**Activity**
Repeat the data that follows verbatim. Images are not part of the copy.
•••••
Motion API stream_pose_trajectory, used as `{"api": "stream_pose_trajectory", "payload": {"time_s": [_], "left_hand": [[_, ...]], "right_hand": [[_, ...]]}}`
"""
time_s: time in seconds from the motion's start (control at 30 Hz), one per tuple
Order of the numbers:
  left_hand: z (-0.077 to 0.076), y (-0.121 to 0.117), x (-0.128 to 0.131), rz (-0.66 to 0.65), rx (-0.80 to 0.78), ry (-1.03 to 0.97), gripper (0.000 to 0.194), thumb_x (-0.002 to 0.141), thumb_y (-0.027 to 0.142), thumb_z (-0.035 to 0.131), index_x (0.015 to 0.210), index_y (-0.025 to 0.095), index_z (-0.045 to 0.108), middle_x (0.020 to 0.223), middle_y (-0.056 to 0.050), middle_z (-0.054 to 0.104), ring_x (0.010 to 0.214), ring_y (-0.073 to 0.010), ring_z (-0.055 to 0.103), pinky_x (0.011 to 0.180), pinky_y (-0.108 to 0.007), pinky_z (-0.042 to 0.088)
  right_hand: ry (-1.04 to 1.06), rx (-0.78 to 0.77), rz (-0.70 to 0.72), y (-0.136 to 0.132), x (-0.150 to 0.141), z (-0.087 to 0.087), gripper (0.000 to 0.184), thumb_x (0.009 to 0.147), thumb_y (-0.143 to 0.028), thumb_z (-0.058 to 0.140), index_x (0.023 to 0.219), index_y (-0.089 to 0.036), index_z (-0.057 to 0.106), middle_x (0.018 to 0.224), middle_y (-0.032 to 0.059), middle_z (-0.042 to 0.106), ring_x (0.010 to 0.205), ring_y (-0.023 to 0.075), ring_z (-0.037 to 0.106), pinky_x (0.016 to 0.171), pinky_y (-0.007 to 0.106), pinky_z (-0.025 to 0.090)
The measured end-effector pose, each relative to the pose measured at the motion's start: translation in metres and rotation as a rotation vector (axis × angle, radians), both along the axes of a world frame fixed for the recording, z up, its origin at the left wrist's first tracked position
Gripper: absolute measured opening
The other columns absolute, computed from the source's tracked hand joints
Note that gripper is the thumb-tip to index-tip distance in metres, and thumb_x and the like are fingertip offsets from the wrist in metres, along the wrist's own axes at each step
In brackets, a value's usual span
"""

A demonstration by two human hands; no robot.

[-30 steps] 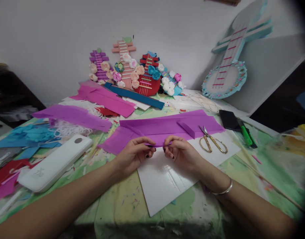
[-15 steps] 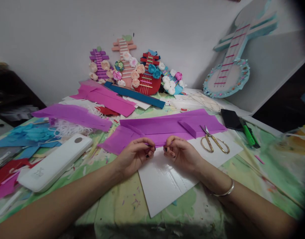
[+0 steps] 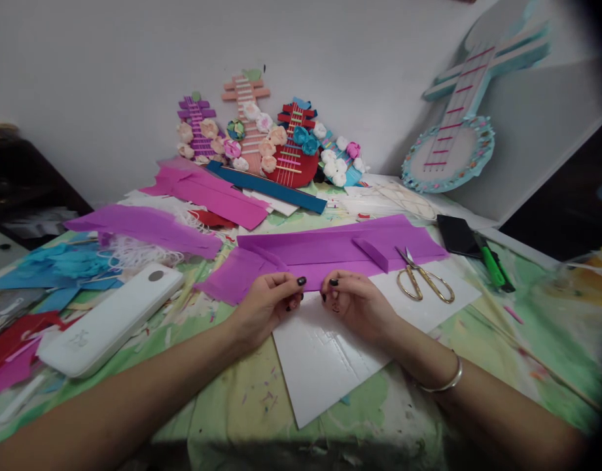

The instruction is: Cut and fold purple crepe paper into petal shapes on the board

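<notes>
My left hand and my right hand are side by side at the near edge of a long purple crepe paper sheet. Both pinch a small purple paper strip between thumb and fingers, with the fingertips almost touching. The strip itself is mostly hidden by the fingers. Under my hands lies a white foam sheet. Gold scissors rest on the paper's right end, just right of my right hand.
A white case lies at the left near blue paper scraps. More purple and pink paper sheets lie behind. Small paper guitars with flowers lean on the wall. A black phone and a green cutter lie right.
My hands have drawn closer together and lowered onto the paper edge. The purple strip stretched between them a second ago is now covered by my fingertips.
</notes>
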State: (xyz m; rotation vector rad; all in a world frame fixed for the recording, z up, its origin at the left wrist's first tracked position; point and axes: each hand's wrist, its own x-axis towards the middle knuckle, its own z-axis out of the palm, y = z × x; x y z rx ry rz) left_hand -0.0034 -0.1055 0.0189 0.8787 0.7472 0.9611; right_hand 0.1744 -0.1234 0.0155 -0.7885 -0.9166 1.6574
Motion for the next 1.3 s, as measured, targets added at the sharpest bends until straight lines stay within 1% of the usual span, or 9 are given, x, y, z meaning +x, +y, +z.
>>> {"api": "stream_pose_trajectory", "payload": {"time_s": [0.1,0.23,0.47,0.6,0.73,0.83,0.93,1.07,1.3], "left_hand": [[-0.0025,0.0002,0.0007,0.031,0.066,0.117,0.024,0.064,0.018,0.078,0.074,0.015,0.056,0.056,0.005,0.054,0.049,-0.0047,0.046,0.048,-0.016,0.032],[-0.0019,0.0004,-0.0010,0.054,0.081,0.117,0.033,0.065,0.016,0.076,0.091,0.017,0.056,0.058,0.007,0.055,0.051,-0.0050,0.048,0.049,-0.016,0.034],[0.0014,0.0001,-0.0014,0.011,0.015,0.019,0.035,0.067,0.012,0.075,0.096,0.016,0.056,0.060,0.006,0.053,0.051,-0.0036,0.047,0.052,-0.015,0.036],[-0.0020,-0.0003,-0.0025,-0.049,0.032,0.030,0.032,0.069,0.011,0.073,0.096,0.016,0.058,0.063,0.005,0.055,0.053,-0.0041,0.049,0.052,-0.015,0.036],[-0.0056,-0.0002,-0.0032,-0.141,0.076,0.049,0.031,0.069,0.011,0.074,0.095,0.016,0.059,0.065,0.004,0.056,0.055,-0.0059,0.052,0.053,-0.017,0.038],[-0.0052,0.0000,-0.0027,-0.065,0.125,0.096,0.034,0.068,0.016,0.077,0.096,0.016,0.058,0.066,0.003,0.059,0.057,-0.0079,0.055,0.055,-0.019,0.041],[-0.0044,-0.0004,-0.0021,0.022,0.170,0.078,0.041,0.066,0.017,0.080,0.099,0.017,0.056,0.071,0.002,0.063,0.062,-0.0094,0.059,0.059,-0.020,0.044],[-0.0047,-0.0030,-0.0004,0.020,0.125,0.022,0.046,0.064,0.015,0.081,0.101,0.016,0.054,0.076,0.000,0.067,0.068,-0.0122,0.064,0.065,-0.022,0.047],[0.0017,-0.0057,0.0013,0.053,0.138,0.076,0.042,0.062,0.015,0.082,0.092,0.015,0.053,0.072,0.000,0.067,0.066,-0.0127,0.064,0.066,-0.024,0.048]], "right_hand": [[-0.092,0.045,0.007,-0.0004,-0.0019,-0.0017,0.011,0.071,-0.023,0.070,0.070,-0.016,0.062,0.059,-0.0006,0.057,0.052,0.0089,0.046,0.050,0.022,0.032],[-0.134,0.131,0.029,0.0007,-0.0002,-0.0051,0.018,0.073,-0.024,0.072,0.079,-0.018,0.056,0.061,-0.0012,0.062,0.053,0.0091,0.048,0.051,0.021,0.033],[-0.133,0.108,0.028,-0.0001,0.0023,-0.0055,0.028,0.075,-0.015,0.067,0.100,-0.020,0.057,0.062,-0.0020,0.064,0.052,0.0090,0.051,0.052,0.021,0.036],[-0.184,0.081,0.085,0.0009,0.0030,-0.0036,0.020,0.074,-0.023,0.072,0.089,-0.015,0.063,0.064,0.0009,0.065,0.054,0.0095,0.057,0.054,0.022,0.042],[-0.243,0.099,0.149,0.0009,0.0029,-0.0023,0.025,0.068,-0.023,0.079,0.087,-0.014,0.064,0.067,0.0019,0.069,0.060,0.0114,0.063,0.058,0.022,0.048],[-0.228,0.086,0.165,-0.0007,0.0015,-0.0013,0.027,0.067,-0.021,0.079,0.087,-0.015,0.063,0.068,0.0022,0.070,0.061,0.0118,0.065,0.059,0.023,0.050],[-0.202,0.066,0.071,-0.0023,-0.0007,-0.0007,0.029,0.065,-0.024,0.081,0.086,-0.016,0.062,0.070,0.0014,0.071,0.062,0.0116,0.066,0.061,0.023,0.051],[-0.211,0.079,-0.034,-0.0030,-0.0028,-0.0033,0.032,0.063,-0.024,0.082,0.087,-0.017,0.062,0.067,-0.0007,0.071,0.062,0.0110,0.066,0.062,0.022,0.050],[-0.281,0.138,-0.001,-0.0050,-0.0027,-0.0033,0.030,0.068,-0.026,0.079,0.091,-0.018,0.061,0.075,0.0013,0.069,0.068,0.0120,0.064,0.064,0.024,0.049]]}}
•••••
**Solution to this task**
Motion API stream_pose_trajectory, used as `{"api": "stream_pose_trajectory", "payload": {"time_s": [_], "left_hand": [[_, ...]], "right_hand": [[_, ...]]}}`
"""
time_s: time in seconds from the motion's start (control at 30 Hz), one per tuple
Order of the numbers:
  left_hand: z (-0.077 to 0.076), y (-0.121 to 0.117), x (-0.128 to 0.131), rz (-0.66 to 0.65), rx (-0.80 to 0.78), ry (-1.03 to 0.97), gripper (0.000 to 0.194), thumb_x (-0.002 to 0.141), thumb_y (-0.027 to 0.142), thumb_z (-0.035 to 0.131), index_x (0.015 to 0.210), index_y (-0.025 to 0.095), index_z (-0.045 to 0.108), middle_x (0.020 to 0.223), middle_y (-0.056 to 0.050), middle_z (-0.054 to 0.104), ring_x (0.010 to 0.214), ring_y (-0.073 to 0.010), ring_z (-0.055 to 0.103), pinky_x (0.011 to 0.180), pinky_y (-0.108 to 0.007), pinky_z (-0.042 to 0.088)
  right_hand: ry (-1.04 to 1.06), rx (-0.78 to 0.77), rz (-0.70 to 0.72), y (-0.136 to 0.132), x (-0.150 to 0.141), z (-0.087 to 0.087), gripper (0.000 to 0.184), thumb_x (0.009 to 0.147), thumb_y (-0.143 to 0.028), thumb_z (-0.058 to 0.140), index_x (0.023 to 0.219), index_y (-0.089 to 0.036), index_z (-0.057 to 0.106), middle_x (0.018 to 0.224), middle_y (-0.032 to 0.059), middle_z (-0.042 to 0.106), ring_x (0.010 to 0.205), ring_y (-0.023 to 0.075), ring_z (-0.037 to 0.106), pinky_x (0.016 to 0.171), pinky_y (-0.007 to 0.106), pinky_z (-0.025 to 0.090)
The measured end-effector pose, each relative to the pose measured at the motion's start: translation in metres and rotation as a rotation vector (axis × angle, radians), both along the axes of a world frame fixed for the recording, z up, its origin at the left wrist's first tracked position
Gripper: absolute measured opening
The other columns absolute, computed from the source's tracked hand joints
Note that gripper is the thumb-tip to index-tip distance in metres, and thumb_x and the like are fingertip offsets from the wrist in metres, along the wrist's own axes at each step
In brackets, a value's usual span
"""

A demonstration by two human hands; no robot.

[-30 steps] 
[-15 steps] 
[+0 steps] 

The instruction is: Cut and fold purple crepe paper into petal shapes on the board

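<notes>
My left hand and my right hand are side by side at the near edge of a long purple crepe paper sheet. Both pinch a small purple paper strip between thumb and fingers, with the fingertips almost touching. The strip itself is mostly hidden by the fingers. Under my hands lies a white foam sheet. Gold scissors rest on the paper's right end, just right of my right hand.
A white case lies at the left near blue paper scraps. More purple and pink paper sheets lie behind. Small paper guitars with flowers lean on the wall. A black phone and a green cutter lie right.
My hands have drawn closer together and lowered onto the paper edge. The purple strip stretched between them a second ago is now covered by my fingertips.
</notes>
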State: (xyz m; rotation vector rad; all in a world frame fixed for the recording, z up, its origin at the left wrist's first tracked position; point and axes: each hand's wrist, its own x-axis towards the middle knuckle, its own z-axis out of the palm, y = z × x; x y z rx ry rz) left_hand -0.0034 -0.1055 0.0189 0.8787 0.7472 0.9611; right_hand 0.1744 -0.1234 0.0155 -0.7885 -0.9166 1.6574
Motion for the next 1.3 s, as measured, targets added at the sharpest bends until straight lines stay within 1% of the usual span, or 9 are given, x, y, z meaning +x, +y, +z.
>>> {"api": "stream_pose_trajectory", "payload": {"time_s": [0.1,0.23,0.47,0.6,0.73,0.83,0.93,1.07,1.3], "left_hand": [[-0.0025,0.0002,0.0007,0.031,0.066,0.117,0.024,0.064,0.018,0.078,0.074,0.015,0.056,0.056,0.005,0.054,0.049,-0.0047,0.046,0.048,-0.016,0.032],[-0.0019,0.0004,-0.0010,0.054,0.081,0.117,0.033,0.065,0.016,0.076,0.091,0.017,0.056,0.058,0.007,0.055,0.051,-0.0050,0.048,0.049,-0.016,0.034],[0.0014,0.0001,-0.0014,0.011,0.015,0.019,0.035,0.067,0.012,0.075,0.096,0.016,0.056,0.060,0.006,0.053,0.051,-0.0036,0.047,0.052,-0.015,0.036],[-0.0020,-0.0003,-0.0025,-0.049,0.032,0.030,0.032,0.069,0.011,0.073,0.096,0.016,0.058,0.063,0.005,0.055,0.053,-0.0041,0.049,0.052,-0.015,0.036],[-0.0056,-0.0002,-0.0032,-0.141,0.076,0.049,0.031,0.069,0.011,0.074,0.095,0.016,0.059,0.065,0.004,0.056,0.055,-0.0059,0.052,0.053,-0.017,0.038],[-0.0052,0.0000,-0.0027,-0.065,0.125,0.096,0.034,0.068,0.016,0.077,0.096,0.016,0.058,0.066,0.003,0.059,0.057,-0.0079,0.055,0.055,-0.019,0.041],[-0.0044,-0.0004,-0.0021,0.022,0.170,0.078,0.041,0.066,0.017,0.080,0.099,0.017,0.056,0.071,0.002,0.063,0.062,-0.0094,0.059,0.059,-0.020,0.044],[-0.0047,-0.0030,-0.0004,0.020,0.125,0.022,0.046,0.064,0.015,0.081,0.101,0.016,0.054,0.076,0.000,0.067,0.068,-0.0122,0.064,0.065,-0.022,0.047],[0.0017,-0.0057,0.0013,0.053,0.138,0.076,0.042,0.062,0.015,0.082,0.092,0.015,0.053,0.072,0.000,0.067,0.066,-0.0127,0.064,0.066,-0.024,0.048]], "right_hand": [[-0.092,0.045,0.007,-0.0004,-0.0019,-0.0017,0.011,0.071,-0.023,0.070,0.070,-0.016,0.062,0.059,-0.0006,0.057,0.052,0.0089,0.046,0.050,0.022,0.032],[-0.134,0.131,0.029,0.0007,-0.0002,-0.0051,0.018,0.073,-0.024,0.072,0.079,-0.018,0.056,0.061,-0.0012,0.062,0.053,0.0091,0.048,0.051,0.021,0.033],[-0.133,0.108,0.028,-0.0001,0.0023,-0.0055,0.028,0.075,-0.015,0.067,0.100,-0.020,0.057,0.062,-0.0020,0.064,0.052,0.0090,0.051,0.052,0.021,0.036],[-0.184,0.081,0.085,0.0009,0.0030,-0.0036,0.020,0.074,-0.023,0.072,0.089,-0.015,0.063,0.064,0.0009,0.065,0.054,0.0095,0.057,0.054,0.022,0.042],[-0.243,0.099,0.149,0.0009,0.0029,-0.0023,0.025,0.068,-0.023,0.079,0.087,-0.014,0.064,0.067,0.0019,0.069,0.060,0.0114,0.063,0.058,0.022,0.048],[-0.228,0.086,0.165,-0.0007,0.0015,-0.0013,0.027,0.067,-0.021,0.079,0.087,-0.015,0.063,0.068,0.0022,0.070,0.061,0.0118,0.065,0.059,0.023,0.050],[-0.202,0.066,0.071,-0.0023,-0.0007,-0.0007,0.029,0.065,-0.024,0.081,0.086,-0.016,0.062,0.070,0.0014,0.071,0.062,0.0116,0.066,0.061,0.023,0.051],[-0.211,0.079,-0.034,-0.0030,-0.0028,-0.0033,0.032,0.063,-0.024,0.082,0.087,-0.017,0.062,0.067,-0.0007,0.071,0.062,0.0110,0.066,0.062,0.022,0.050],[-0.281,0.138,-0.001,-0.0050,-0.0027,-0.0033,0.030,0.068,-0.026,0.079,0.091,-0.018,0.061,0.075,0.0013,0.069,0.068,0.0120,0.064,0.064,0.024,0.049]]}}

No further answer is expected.